Reproduce every entry precisely as written.

START Data for this exercise

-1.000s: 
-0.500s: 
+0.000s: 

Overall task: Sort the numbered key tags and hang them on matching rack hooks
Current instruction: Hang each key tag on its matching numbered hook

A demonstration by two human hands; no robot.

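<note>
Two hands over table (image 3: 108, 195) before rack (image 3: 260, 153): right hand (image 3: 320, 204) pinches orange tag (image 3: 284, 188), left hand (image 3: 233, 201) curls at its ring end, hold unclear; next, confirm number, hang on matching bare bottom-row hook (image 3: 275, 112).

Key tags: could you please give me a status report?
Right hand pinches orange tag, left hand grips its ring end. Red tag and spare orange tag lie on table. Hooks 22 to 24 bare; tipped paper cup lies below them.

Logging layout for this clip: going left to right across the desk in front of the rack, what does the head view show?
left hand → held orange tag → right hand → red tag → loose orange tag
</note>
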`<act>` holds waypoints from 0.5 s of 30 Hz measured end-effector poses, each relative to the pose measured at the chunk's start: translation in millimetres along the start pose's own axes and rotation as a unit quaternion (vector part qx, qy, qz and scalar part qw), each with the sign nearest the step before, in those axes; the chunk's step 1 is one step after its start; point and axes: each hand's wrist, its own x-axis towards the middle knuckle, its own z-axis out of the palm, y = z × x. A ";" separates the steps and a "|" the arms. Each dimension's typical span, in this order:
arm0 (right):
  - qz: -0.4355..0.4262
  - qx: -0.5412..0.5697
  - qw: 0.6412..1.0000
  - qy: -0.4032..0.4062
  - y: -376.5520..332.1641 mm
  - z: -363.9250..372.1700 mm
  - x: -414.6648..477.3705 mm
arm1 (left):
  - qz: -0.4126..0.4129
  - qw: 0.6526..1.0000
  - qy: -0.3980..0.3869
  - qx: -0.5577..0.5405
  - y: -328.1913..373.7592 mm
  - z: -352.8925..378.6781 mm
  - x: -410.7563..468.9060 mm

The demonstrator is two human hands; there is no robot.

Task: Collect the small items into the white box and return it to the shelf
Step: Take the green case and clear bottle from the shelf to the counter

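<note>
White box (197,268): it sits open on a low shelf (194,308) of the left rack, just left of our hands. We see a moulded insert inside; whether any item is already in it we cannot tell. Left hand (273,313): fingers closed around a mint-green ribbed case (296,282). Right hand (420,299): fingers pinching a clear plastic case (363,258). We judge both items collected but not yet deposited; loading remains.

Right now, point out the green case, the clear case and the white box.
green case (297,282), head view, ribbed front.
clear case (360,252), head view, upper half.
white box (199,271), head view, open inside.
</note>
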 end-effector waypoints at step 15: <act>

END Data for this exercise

Exercise output:
-1.000s: 
-0.500s: 
+0.000s: 

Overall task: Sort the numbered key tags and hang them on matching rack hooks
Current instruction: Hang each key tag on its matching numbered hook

A demonstration by two human hands; no robot.

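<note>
Two hands over table (image 3: 108, 195) before rack (image 3: 260, 153): right hand (image 3: 320, 204) pinches orange tag (image 3: 284, 188), left hand (image 3: 233, 201) curls at its ring end, hold unclear; next, confirm number, hang on matching bare bottom-row hook (image 3: 275, 112).

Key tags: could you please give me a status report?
Right hand pinches orange tag, left hand grips its ring end. Red tag and spare orange tag lie on table. Hooks 22 to 24 bare; tipped paper cup lies below them.

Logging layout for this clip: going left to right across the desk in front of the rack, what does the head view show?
left hand → held orange tag → right hand → red tag → loose orange tag
</note>
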`<act>` holds waypoints from 0.5 s of 30 Hz measured end-effector poses, each relative to the pose measured at the chunk's start: translation in millimetres along the start pose's own axes and rotation as a unit quaternion (vector part qx, qy, qz and scalar part qw), each with the sign nearest the step before, in those axes; the chunk's step 1 is one step after its start; point and axes: each hand's wrist, its own x-axis towards the middle knuckle, its own z-axis out of the palm, y = z × x. A ";" separates the steps and a "|" the arms. Each dimension's typical span, in this order:
arm0 (right):
  - qz: -0.4355..0.4262
  - qx: -0.5412..0.5697
  - qw: 0.6412..1.0000
  - qy: -0.4032..0.4062
  - y: -376.5520..332.1641 mm
  - z: -363.9250..372.1700 mm
  - x: -414.6648..477.3705 mm
arm1 (left):
  - qz: -0.4126..0.4129
  - qw: 0.6526..1.0000
  - qy: -0.3980..0.3869
  - qx: -0.5577..0.5405
  - y: -328.1913..373.7592 mm
  - z: -352.8925..378.6781 mm
  - x: -410.7563..468.9060 mm

The demonstrator is two human hands; there is no robot.

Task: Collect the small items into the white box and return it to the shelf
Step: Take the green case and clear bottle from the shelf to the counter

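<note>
White box (197,268): it sits open on a low shelf (194,308) of the left rack, just left of our hands. We see a moulded insert inside; whether any item is already in it we cannot tell. Left hand (273,313): fingers closed around a mint-green ribbed case (296,282). Right hand (420,299): fingers pinching a clear plastic case (363,258). We judge both items collected but not yet deposited; loading remains.

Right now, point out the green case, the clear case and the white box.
green case (297,282), head view, ribbed front.
clear case (360,252), head view, upper half.
white box (199,271), head view, open inside.
</note>
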 end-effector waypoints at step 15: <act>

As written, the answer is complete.